| HN Mirror

Y	Hacker News new \| ask \| show \| jobs

by shaggie76 692 days ago

A grossly over-simplified argument for SMT that resonated with me was that it could keep a precious ALU busy while a thread stalls on a cache miss.

I gather in the early days the LPDDR used on laptops was slower too and since cores were scarce so this was more valuable there. Lately, though, we often have more cores than we can scale with and the value is harder to appreciate. We even avoid scheduling work on a shared with an important thread to avoid cache-contention because we know the single-threaded performance will be the bottleneck.

A while back I was testing Efficient/Performance cores and SMT cores for MT rendering with DirectX 12; on my i7-12700K I found no benefit to either: just using P-cores took about the same time to render a complex scene as P+SMT and P+E+SMT. It's not always a wash, though: on the Xbox Series X we found the same test marginally faster when we scheduled work for SMT too.

7 comments

bayindirh 692 days ago

Rendering is one of the scenarios which was either same or slower with SMT since the beginning. This is because rendering is already math heavy, and your FPU is always active, esp. dividers (which is always the most expensive operation for processors).

SMT shines while waiting for I/O or doing some simple integer stuff. If both your threads can saturate the FPU, SMT is generally slower because of the extra tagging added to the data inside the CPU to note what belongs where.

hinkley 692 days ago

But the way you make rendering embarrassingly parallel is the way you make web servers parallel; treat the system as a large number of discrete tasks with deadlines you work toward and avoid letting them interact with each other as much as possible.

You don’t worry about how long it takes to render one frame of a digital movie, you worry about how many CPU hours it takes to render five minutes of the movie.

bayindirh 692 days ago

Yes, however in an SMT enabled processor, there are one physical FPU per two logical cores. FPU is already busy with other thread's work, so the threads in that SMT enabled core take turns for their computation in the FPU, creating a bottleneck here.

As a result, you don't get any speed boost at best case, or lose some time in the worst case.

Since SMT doesn't magically increase the number of FPUs available in a processor, if what you're doing is math heavy, SMT just doesn't help. Same is true for scientific simulation, too. I observed the same effect, and verified that indeed saturating the FPU with a thread makes SMT moot.

rbanffy 692 days ago

If you have contention around a single part of the CPU then yes, SMT will not help you. The single FPU was an issue on the first Niagara processor as well, but it still had great throughput per socket unless all processes were fighting for the FPU.

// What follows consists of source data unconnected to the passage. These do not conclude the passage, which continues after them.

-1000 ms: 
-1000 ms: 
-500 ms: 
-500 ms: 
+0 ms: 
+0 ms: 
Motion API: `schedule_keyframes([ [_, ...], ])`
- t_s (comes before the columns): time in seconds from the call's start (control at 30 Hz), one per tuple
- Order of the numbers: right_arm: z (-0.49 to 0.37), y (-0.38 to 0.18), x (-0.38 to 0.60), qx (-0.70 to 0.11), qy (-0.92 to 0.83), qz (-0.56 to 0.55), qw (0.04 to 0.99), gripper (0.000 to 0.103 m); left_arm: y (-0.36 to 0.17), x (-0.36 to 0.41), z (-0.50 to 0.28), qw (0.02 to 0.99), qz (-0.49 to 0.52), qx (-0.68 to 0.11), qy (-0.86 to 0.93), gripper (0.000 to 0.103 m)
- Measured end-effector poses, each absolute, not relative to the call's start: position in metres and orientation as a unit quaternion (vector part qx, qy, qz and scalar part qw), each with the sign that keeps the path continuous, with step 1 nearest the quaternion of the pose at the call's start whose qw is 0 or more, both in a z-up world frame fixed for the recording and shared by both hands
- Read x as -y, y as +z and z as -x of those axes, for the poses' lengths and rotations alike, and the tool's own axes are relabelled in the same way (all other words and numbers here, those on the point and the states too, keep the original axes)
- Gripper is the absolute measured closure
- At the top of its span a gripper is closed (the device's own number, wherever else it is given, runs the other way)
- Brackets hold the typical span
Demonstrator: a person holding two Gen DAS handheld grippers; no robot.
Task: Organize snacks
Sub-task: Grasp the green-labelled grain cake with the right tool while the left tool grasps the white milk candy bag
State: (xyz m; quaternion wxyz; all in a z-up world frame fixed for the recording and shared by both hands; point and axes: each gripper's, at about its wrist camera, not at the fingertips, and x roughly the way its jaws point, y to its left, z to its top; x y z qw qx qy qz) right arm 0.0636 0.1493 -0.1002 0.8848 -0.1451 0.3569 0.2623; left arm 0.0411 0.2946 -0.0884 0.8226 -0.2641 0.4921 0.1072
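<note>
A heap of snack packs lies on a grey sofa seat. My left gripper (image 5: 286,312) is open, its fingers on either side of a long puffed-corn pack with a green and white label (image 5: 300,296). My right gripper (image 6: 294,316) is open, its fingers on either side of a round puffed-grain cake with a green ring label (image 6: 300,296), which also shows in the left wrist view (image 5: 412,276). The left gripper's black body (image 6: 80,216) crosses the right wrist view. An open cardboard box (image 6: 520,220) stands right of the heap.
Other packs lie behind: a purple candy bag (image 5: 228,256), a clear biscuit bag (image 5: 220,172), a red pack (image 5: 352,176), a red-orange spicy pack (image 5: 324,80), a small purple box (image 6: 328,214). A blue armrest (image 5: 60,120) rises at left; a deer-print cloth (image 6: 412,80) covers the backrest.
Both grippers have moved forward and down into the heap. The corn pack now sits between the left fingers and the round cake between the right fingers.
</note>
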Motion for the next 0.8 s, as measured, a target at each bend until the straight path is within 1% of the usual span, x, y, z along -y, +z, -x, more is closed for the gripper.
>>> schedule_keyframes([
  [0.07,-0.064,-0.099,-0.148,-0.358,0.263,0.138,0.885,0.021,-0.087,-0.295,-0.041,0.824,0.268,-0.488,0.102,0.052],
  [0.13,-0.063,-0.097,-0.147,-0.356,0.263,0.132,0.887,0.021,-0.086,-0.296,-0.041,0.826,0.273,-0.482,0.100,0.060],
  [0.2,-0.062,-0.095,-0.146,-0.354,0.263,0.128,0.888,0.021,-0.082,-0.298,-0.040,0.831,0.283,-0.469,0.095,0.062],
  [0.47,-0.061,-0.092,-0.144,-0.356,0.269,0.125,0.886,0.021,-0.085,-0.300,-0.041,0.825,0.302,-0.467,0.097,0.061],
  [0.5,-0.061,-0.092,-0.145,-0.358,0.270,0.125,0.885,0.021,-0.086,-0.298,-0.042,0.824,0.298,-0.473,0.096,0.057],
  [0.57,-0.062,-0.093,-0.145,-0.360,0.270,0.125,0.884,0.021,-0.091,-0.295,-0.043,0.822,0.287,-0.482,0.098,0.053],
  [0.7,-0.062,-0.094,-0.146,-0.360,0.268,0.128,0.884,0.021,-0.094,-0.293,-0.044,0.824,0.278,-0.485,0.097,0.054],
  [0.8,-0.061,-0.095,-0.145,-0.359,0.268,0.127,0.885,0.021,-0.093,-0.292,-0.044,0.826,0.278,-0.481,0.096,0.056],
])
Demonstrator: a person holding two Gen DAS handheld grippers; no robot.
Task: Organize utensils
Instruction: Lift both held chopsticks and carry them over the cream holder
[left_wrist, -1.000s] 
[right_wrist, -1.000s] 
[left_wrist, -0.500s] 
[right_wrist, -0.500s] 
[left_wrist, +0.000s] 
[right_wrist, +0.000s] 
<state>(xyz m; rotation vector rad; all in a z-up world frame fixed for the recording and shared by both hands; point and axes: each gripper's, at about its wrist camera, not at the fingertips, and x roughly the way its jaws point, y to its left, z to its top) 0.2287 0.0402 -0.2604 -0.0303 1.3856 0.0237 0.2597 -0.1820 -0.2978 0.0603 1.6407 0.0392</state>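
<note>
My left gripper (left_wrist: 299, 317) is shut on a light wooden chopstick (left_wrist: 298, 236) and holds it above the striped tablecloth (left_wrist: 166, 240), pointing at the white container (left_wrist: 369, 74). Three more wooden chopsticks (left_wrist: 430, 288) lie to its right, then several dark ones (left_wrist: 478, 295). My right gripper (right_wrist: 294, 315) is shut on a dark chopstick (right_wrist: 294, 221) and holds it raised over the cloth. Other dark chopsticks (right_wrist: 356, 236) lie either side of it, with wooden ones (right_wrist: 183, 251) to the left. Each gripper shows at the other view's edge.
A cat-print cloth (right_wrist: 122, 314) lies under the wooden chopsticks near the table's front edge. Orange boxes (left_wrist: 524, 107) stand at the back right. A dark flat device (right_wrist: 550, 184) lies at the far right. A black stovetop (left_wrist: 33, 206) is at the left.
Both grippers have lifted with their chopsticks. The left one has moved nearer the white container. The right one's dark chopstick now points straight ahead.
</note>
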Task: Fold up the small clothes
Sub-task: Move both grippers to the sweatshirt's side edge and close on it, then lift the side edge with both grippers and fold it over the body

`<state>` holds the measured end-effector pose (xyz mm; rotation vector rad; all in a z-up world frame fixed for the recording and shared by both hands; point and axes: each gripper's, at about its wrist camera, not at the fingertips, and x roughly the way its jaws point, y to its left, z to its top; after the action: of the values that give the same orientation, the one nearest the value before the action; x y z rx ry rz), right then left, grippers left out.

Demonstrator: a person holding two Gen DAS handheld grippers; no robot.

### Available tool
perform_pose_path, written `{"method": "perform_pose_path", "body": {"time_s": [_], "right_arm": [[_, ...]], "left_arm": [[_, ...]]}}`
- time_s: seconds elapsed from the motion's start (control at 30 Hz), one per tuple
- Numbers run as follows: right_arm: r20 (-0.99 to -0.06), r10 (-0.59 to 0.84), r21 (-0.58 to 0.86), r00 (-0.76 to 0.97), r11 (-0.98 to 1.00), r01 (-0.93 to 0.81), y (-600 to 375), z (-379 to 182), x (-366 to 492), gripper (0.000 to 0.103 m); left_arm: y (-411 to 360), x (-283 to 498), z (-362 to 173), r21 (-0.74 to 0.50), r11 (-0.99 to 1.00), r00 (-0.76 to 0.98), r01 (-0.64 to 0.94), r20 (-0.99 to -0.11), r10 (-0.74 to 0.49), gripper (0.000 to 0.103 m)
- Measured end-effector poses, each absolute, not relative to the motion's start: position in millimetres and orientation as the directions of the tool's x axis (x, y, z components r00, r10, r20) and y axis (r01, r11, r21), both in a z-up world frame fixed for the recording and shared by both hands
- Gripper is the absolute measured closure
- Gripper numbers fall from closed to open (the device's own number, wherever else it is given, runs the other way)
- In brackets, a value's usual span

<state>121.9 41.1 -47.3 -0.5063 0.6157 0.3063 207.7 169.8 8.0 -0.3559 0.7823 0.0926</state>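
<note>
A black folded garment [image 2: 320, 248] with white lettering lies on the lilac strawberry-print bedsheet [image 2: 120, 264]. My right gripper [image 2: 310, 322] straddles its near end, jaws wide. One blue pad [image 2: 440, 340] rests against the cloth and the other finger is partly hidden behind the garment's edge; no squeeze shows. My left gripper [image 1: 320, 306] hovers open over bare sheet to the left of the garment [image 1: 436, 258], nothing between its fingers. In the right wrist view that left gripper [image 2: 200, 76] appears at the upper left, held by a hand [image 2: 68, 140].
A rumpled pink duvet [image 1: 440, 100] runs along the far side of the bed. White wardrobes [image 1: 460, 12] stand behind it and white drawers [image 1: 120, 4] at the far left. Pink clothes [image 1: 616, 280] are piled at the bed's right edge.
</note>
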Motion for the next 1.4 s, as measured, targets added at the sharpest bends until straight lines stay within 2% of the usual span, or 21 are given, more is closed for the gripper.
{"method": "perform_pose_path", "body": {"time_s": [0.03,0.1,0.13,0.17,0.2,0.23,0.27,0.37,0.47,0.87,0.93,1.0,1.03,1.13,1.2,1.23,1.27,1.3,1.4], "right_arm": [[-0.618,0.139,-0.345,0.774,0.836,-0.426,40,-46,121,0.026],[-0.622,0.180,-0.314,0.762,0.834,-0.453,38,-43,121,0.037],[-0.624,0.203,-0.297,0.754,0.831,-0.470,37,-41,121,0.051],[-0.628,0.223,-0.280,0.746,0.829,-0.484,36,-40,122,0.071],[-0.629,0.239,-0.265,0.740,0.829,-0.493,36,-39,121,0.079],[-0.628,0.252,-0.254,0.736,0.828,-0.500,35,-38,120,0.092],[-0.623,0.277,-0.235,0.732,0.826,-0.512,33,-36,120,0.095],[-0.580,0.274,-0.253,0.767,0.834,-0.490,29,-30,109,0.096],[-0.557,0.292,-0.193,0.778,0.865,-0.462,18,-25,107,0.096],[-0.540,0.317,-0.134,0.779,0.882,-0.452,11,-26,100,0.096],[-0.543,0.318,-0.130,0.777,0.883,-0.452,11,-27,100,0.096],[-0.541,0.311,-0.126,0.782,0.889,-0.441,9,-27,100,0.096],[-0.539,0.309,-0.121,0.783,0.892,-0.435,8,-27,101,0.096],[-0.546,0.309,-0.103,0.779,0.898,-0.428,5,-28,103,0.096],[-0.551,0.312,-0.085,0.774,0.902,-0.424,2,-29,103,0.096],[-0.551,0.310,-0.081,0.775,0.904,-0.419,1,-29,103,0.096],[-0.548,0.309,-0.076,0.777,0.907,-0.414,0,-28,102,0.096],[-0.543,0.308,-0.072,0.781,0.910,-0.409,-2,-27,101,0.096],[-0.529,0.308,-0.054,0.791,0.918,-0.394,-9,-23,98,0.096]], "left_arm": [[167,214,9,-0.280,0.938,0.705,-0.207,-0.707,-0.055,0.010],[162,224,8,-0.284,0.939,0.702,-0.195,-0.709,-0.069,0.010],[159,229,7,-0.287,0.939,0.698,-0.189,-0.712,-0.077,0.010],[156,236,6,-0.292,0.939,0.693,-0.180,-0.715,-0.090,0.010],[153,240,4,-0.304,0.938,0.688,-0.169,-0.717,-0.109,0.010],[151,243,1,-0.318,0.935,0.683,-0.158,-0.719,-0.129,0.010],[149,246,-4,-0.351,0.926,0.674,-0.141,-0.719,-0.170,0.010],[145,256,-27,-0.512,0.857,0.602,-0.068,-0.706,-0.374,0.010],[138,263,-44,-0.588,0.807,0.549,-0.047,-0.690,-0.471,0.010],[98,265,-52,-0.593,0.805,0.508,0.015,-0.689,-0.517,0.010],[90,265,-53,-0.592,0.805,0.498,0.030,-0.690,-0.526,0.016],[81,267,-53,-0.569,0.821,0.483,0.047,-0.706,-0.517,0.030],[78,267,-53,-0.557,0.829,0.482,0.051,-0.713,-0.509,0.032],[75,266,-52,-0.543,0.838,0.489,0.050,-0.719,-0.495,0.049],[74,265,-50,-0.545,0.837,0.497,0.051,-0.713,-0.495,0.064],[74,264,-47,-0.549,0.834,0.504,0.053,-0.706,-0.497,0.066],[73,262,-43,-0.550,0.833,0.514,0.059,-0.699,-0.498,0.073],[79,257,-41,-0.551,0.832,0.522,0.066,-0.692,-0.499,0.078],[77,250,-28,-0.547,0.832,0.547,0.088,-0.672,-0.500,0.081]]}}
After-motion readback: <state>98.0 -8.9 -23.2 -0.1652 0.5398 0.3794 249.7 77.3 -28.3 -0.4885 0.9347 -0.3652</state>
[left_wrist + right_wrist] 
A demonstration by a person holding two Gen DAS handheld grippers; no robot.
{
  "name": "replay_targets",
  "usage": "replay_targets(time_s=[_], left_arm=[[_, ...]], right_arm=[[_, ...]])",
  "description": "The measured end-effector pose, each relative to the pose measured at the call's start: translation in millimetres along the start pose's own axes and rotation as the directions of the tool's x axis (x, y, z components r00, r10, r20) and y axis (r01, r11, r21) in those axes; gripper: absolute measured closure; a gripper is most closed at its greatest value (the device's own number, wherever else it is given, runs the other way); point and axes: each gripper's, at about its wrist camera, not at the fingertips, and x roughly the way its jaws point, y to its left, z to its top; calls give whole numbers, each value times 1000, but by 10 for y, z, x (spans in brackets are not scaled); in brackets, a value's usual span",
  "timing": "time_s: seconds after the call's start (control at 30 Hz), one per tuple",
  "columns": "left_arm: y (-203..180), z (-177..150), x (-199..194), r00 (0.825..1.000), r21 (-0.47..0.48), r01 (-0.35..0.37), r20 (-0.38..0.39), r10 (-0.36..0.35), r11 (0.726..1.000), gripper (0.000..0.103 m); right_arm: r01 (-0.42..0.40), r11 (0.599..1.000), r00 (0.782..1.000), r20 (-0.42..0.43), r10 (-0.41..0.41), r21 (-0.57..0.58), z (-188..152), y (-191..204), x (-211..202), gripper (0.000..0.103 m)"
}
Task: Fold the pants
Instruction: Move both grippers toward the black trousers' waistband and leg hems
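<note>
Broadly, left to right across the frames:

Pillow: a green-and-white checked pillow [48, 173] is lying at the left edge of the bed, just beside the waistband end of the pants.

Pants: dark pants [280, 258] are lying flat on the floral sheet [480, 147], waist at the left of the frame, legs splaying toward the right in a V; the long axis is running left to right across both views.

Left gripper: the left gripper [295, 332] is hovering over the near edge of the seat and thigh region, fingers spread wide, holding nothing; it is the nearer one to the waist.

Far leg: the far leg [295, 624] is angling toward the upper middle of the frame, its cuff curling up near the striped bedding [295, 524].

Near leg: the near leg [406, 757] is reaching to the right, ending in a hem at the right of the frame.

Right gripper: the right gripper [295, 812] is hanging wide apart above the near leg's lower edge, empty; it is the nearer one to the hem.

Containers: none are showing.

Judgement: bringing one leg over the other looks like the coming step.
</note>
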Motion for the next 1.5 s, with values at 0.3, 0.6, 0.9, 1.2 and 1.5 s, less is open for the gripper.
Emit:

If, however, you have multiple FPUs on your processor, then it might be useful to enable SMT. As usual, it pays to tune hardware to the workload you have. For integer-heavy workloads, you might prefer SMT (there are options for up to 8 threads per physical core out there) up to the point either cache misses or backend exhaustion happens.

bayindirh 692 days ago

Current processors contains one FPU per core. When you have a couple of FPU heavy programs in a system, SMT makes sense, because it allows you to keep FPU busy while other lighter threads play in the sand elsewhere.

OTOH, when you run a HPC node, everything you run wants the FPU, Vector Units and the kitchen sink in that general area. Enabling SMT makes the queue longer, and nothing is processed faster in reality.

So, as a result, SMT makes sense sometimes, and is detrimental to performance in other times. Benchmarking, profiling and system tuning is the key. We generally disable SMT in our systems because it lowers performance when the node is fully utilized (which is most of the time).

markhahn 692 days ago

I'm not really sure why you say "one FPU per core". are you talking about the programmer-visible model? all current/mainstream processors have multiple and parallel FP FUs, with multiple FP/SIMD instructions in flight. afaik, the inflight instrs are from both threads if SMT is enabled (that is, tracked like all other uops). I'm also not sure why you say that enabling SMT "makes the queue longer" - do you mean pipeline? Or just that threads are likely to conflict?

rcxdude 692 days ago

If you're waiting for IO, you're likely getting booted off the processor by the OS anyway. SMT is most useful when your code doesn't have enough instruction-level parallelism but is still mostly compute bound.

corysama 692 days ago

I believe "I/O" here is referring to data movement between DRAM and registers. Not drives or NICs.

bayindirh 692 days ago

Yes, exactly. One exception can be Infiniband, since it can put the received data to RAM directly, without CPU intervention.

pjc50 692 days ago

DMA is a much older technology. It's just that at some point you do need the CPU to actually look at it.

bayindirh 692 days ago

Infiniband uses RDMA, which is different than ordinary DMA. Your IB card sends the data to the client point to point, and the IB card directly writes it to the RAM. IB driver notifies that the data is arrived (generally via IB accelerated MPI), and you directly LOAD your data from the memory location [0].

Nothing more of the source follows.